Menurut John Fiske, dalam bukunya Cultural and Communication Studies, disebutkan bahwa terdapat dua perspektif dalam mempelajari ilmu komunikasi. Perspektif yang pertama melihat komunikasi sebagai transisi pesan. Sedangkan perspektif yang kedua melihat komunikasi sebagai produksi dan pertukaran makna. Bagi perspektif yang kedua , studi komunikasi adalah studi tentang teks dan kebudayaan. Metode studinya yang utama adalah semiotika (Fiske, 2006 : 9).

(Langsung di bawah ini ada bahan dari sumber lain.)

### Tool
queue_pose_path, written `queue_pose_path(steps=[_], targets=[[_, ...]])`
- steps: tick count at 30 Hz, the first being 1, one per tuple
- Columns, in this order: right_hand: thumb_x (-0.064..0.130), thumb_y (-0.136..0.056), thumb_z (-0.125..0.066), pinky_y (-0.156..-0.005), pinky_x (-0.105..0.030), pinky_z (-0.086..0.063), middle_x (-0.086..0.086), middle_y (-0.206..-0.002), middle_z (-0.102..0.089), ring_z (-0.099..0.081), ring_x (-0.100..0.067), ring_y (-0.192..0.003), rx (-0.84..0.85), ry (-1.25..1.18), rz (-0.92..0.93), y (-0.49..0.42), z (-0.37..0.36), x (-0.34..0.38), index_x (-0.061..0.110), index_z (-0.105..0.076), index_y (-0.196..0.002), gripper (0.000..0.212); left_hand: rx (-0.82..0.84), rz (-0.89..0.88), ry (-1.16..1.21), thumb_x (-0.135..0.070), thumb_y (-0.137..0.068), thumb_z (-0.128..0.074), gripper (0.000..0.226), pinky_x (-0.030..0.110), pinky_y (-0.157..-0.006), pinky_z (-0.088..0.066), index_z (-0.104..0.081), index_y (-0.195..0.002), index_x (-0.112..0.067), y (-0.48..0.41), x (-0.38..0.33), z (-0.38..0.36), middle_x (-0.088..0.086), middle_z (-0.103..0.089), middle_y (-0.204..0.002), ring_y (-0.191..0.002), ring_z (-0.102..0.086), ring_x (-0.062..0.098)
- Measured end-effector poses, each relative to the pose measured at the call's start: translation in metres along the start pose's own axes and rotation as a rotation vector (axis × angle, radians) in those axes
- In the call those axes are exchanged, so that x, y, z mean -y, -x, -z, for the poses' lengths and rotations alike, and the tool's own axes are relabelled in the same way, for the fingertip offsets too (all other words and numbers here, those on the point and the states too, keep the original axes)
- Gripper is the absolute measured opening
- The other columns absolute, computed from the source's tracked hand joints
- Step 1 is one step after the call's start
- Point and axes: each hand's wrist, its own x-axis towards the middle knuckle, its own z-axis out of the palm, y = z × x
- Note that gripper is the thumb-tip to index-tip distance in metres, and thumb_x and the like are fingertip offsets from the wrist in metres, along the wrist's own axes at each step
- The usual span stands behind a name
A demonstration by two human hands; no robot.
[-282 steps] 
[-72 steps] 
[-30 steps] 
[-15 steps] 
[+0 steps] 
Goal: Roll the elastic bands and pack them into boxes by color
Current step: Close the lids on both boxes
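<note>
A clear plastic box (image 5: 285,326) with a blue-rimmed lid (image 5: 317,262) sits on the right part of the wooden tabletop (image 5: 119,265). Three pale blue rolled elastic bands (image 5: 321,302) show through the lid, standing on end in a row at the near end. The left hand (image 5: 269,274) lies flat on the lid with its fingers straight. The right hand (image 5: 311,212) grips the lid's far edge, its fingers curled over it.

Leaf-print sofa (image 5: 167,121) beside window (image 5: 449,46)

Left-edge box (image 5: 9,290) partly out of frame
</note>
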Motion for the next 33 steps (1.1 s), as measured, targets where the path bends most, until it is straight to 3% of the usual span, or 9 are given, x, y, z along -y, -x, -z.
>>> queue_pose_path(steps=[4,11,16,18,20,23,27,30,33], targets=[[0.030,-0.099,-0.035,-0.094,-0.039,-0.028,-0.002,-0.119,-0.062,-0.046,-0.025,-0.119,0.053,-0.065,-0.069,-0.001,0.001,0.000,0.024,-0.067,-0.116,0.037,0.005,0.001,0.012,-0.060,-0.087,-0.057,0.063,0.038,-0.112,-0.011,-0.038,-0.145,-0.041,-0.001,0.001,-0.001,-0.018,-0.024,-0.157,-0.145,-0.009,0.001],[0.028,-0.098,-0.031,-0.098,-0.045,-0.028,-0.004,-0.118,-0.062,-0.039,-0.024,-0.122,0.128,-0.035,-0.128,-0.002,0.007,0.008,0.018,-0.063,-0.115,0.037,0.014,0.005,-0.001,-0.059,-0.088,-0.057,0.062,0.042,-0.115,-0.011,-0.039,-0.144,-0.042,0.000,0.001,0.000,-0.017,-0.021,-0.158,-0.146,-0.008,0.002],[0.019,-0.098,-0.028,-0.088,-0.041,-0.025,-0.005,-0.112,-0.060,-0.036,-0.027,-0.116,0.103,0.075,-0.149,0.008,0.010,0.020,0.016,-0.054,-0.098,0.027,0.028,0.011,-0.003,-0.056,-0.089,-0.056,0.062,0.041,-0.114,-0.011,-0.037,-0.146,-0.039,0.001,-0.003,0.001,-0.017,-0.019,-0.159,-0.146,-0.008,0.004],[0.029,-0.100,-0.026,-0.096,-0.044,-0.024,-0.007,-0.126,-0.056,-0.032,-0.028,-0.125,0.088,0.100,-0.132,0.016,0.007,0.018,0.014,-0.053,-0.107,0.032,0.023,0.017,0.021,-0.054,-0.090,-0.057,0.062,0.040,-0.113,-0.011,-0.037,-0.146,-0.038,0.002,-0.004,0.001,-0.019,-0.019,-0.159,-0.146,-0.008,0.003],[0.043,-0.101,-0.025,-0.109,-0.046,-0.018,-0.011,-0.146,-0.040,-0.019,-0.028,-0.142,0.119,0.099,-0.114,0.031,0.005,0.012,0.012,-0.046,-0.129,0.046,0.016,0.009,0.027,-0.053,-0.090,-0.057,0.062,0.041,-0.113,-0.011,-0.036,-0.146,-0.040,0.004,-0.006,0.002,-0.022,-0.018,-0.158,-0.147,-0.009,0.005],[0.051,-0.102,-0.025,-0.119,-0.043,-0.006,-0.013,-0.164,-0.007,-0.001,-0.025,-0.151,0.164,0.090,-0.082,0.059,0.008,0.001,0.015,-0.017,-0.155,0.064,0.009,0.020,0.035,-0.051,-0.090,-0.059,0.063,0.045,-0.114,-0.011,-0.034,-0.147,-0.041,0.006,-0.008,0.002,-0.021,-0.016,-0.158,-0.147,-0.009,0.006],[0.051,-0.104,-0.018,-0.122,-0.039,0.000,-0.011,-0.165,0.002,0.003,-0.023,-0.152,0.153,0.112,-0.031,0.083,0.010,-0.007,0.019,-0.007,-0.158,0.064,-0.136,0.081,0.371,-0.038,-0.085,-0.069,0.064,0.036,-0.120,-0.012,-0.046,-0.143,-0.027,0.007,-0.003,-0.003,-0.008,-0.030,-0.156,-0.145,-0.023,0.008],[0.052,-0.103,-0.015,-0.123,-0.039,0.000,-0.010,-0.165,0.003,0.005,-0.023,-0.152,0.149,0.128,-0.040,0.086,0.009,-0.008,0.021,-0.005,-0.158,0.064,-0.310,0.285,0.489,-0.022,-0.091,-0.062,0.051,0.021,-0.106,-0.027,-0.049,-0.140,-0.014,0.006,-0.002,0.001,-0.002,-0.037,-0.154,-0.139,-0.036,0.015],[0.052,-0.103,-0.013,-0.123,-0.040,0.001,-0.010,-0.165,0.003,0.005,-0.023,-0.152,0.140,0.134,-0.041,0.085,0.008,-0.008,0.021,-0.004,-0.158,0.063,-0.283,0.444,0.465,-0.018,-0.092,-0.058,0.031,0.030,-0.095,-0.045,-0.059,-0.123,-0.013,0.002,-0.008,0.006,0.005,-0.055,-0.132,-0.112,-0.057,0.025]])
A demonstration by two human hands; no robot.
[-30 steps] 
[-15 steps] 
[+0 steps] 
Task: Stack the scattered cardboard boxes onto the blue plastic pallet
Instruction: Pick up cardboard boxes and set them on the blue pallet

Film merupakan bidang kajian yang amat relevan bagi analisis struktual atau semiotika. Seperti dikemukakan (Van Zoest, 1993 : 109, dalam sobur, 2004 : 128), film dibangu dengan tanda semata-mata. Tanda-tanda itu termasuk berbagi sistem Tanda-tanda yang bekerja sama dengan baik untuk mencapai efek yang diharapkan.

Berbeda dengan fotografi statis, rangkaian gambar dalam film menciptakan imaji dan system penandaan. Karena itu, menurut Van Zoest, bersamaan dengan tanda-tanda ikonis, yakni tanda-tanda yang menggambarkan sesuatu (Van Zoest, 1993 : 109, dalam Sobur, 2004 : 128). Memang, cirri gambar-gambar film adalah persamaannya dengan

realitas yang ditunjukkan. Gambar-gambar yang dinamis dalam film merupakan ikonis bagi realitas yang dinotasikannya.

Film umumnya dibangun dengan banyak tanda. Tanda-tanda itu termasuk berbagai sistem tanda yang bekerja sama dengan baik dalam upaya mencapai efek yang diharapkan. Yang penting dalam film adalah gambar dan suara : kata yang diucapkan (ditambah dengan suara-suara lain yang serentak mengiringi gambar) dan musik film. System semiotika yang lebih penting lagi dalam film adalah digunakannya tanda-tanda ikonis, yakni tanda-tanda yang menggambarkan sesuatu (Sobur, 2004 : 128).